Nothing other than an exact copy of the records should be returned.

**** Records for the exercise

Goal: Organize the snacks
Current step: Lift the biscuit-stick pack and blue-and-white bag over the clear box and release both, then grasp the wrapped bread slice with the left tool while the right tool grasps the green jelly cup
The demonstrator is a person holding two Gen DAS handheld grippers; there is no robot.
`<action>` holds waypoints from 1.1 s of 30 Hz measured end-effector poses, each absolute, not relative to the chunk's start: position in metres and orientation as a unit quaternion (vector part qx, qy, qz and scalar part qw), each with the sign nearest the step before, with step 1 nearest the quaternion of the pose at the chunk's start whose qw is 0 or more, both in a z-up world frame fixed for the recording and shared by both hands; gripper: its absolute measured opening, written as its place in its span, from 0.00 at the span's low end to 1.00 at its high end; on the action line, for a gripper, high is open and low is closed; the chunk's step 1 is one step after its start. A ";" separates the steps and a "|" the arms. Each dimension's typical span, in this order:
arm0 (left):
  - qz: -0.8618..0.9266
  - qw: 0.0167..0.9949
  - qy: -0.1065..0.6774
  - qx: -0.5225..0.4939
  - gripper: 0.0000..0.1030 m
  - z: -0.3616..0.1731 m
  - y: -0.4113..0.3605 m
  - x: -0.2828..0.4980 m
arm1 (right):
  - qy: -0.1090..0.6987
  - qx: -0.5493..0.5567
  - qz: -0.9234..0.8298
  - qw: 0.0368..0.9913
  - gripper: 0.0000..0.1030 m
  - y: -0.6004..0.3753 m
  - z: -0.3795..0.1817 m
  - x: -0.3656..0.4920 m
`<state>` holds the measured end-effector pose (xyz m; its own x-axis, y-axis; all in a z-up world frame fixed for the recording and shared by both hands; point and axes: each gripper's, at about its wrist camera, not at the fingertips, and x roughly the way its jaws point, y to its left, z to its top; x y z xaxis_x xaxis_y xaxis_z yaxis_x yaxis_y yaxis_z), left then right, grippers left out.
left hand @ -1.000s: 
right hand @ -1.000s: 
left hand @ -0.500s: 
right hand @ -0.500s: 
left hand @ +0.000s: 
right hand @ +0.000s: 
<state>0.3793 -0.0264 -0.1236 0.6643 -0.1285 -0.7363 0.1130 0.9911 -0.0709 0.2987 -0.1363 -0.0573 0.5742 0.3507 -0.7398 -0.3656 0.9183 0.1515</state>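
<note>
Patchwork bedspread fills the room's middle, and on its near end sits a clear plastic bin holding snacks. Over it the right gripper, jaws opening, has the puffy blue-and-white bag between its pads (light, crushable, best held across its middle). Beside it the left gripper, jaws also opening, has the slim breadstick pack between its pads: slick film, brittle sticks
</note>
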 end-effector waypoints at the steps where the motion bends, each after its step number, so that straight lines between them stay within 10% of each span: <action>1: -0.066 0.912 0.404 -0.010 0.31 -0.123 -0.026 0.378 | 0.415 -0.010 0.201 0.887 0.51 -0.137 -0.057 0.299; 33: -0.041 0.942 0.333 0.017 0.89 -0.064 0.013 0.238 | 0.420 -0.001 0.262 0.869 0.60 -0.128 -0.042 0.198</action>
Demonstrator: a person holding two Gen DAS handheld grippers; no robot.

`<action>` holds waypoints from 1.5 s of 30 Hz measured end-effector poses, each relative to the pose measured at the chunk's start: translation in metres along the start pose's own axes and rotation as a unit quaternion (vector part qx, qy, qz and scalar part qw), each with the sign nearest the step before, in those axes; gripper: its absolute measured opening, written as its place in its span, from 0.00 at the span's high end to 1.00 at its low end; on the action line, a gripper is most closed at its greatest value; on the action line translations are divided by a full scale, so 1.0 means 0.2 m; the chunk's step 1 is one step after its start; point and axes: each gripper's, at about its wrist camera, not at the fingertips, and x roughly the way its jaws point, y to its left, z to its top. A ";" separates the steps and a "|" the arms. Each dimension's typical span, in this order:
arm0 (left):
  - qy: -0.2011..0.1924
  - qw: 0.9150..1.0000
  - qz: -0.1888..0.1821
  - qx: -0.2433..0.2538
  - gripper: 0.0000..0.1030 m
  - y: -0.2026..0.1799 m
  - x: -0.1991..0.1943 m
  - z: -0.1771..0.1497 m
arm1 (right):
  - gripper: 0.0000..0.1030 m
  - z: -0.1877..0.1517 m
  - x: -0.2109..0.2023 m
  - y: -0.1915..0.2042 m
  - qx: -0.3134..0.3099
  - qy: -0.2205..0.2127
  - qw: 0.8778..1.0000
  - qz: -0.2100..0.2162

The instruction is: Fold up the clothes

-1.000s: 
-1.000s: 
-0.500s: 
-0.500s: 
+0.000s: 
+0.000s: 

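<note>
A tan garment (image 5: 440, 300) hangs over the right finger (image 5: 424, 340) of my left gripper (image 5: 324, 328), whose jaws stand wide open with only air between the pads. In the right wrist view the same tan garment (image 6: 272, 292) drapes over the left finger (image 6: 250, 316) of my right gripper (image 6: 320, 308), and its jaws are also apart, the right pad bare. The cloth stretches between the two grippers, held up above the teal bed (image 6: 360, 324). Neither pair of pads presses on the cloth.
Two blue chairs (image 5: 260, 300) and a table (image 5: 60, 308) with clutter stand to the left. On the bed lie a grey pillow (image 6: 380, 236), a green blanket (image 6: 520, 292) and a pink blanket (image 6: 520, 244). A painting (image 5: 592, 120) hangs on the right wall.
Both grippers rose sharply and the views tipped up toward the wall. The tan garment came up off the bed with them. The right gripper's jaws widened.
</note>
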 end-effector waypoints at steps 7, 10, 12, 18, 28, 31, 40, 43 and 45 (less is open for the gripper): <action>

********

_Answer box_
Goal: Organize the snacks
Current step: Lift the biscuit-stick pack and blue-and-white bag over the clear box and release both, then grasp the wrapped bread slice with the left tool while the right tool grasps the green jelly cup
The demonstrator is a person holding two Gen DAS handheld grippers; there is no robot.
`<action>` holds waypoints from 1.1 s of 30 Hz measured end-effector poses, each absolute, not relative to the chunk's start: position in metres and orientation as a unit quaternion (vector part qx, qy, qz and scalar part qw), each with the sign nearest the step before, with step 1 nearest the quaternion of the pose at the chunk's start whose qw is 0 or more, both in a z-up world frame fixed for the recording and shared by both hands; gripper: its absolute measured opening, written as its place in its span, from 0.00 at the span's low end to 1.00 at its high end; on the action line, for a gripper, high is open and low is closed; the chunk's step 1 is one step after its start. A ";" separates the steps and a "|" the arms. Each dimension's typical span, in this order:
arm0 (left):
  - qz: -0.8618..0.9266
  - qw: 0.0167..0.9949
  - qy: -0.1065..0.6774
  - qx: -0.5225..0.4939
  - gripper: 0.0000..0.1030 m
  - z: -0.3616..0.1731 m
  - y: -0.4113..0.3605 m
  - x: -0.2828..0.4980 m
arm1 (right):
  - qy: -0.1090..0.6987
  - qx: -0.5493..0.5567
  - qz: -0.9234..0.8298
  - qw: 0.0368..0.9913
  - gripper: 0.0000..0.1030 m
  - y: -0.6004..0.3753 m
  - z: -0.3795..0.1817 m
  - x: -0.3656..0.4920 m
`<state>` holds the measured end-effector pose (xyz m; its own x-axis, y-axis; all in a z-up world frame fixed for the recording and shared by both hands; point and axes: each gripper's, at about its wrist camera, not at the fingertips, and x roughly the way its jaws point, y to its left, z to its top; x y z xaxis_x xaxis_y xaxis_z yaxis_x yaxis_y yaxis_z), left then right, grippers left out.
left hand @ -1.000s: 
right hand @ -1.000s: 
left hand @ -0.500s: 
right hand @ -0.500s: 
left hand @ +0.000s: 
right hand @ +0.000s: 
<state>0.3793 -0.0264 -0.1236 0.6643 -0.1285 -0.7363 0.1130 0.9911 -0.0709 0.2987 -0.1363 -0.0573 0.5742 0.3507 -0.7398 -0.3656 0.9183 0.1515</state>
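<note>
Patchwork bedspread fills the room's middle, and on its near end sits a clear plastic bin holding snacks. Over it the right gripper, jaws opening, has the puffy blue-and-white bag between its pads (light, crushable, best held across its middle). Beside it the left gripper, jaws also opening, has the slim breadstick pack between its pads: slick film, brittle sticks
</note>
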 end-effector waypoints at the steps where the motion bends, each after its step number, so that straight lines between them stay within 10% of each span: <action>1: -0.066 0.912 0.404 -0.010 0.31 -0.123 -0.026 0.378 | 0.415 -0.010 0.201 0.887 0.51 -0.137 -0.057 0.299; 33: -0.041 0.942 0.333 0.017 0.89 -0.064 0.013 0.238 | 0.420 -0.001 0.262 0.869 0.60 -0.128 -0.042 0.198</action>
Demonstrator: a person holding two Gen DAS handheld grippers; no robot.

`<action>` holds waypoints from 1.5 s of 30 Hz measured end-effector poses, each relative to the pose measured at the chunk's start: translation in metres along the start pose's own axes and rotation as a unit quaternion (vector part qx, qy, qz and scalar part qw), each with the sign nearest the step before, in those axes; gripper: its absolute measured opening, written as its place in its span, from 0.00 at the span's high end to 1.00 at its low end; on the action line, a gripper is most closed at its greatest value; on the action line translations are divided by a full scale, so 1.0 means 0.2 m; the chunk's step 1 is one step after its start; point and axes: each gripper's, at about its wrist camera, not at the fingertips, and x roughly the way its jaws point, y to its left, z to its top. A ";" separates the steps and a "|" the arms. Each dimension's typical span, in this order:
arm0 (left):
  - qy: -0.2011..0.1924
  - qw: 0.9150..1.0000
  - qz: -0.1888..0.1821
  - qx: -0.2433..0.2538
  - gripper: 0.0000..0.1030 m
  - y: -0.2026..0.1799 m
  - x: -0.1991..0.1943 m
  - z: -0.1771..0.1497 m
arm1 (right):
  - gripper: 0.0000..0.1030 m
  - z: -0.1877..0.1517 m
  - x: -0.2109..0.2023 m
  - y: -0.1915..0.2042 m
  - qx: -0.3134..0.3099
  - qy: -0.2205..0.2127
  - qw: 0.8778..1.0000
  - qz: -0.2100..0.2162

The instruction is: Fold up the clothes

-1.000s: 
-1.000s: 
-0.500s: 
-0.500s: 
+0.000s: 
+0.000s: 

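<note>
A tan garment (image 5: 440, 300) hangs over the right finger (image 5: 424, 340) of my left gripper (image 5: 324, 328), whose jaws stand wide open with only air between the pads. In the right wrist view the same tan garment (image 6: 272, 292) drapes over the left finger (image 6: 250, 316) of my right gripper (image 6: 320, 308), and its jaws are also apart, the right pad bare. The cloth stretches between the two grippers, held up above the teal bed (image 6: 360, 324). Neither pair of pads presses on the cloth.
Two blue chairs (image 5: 260, 300) and a table (image 5: 60, 308) with clutter stand to the left. On the bed lie a grey pillow (image 6: 380, 236), a green blanket (image 6: 520, 292) and a pink blanket (image 6: 520, 244). A painting (image 5: 592, 120) hangs on the right wall.
Both grippers rose sharply and the views tipped up toward the wall. The tan garment came up off the bed with them. The right gripper's jaws widened.
</note>
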 end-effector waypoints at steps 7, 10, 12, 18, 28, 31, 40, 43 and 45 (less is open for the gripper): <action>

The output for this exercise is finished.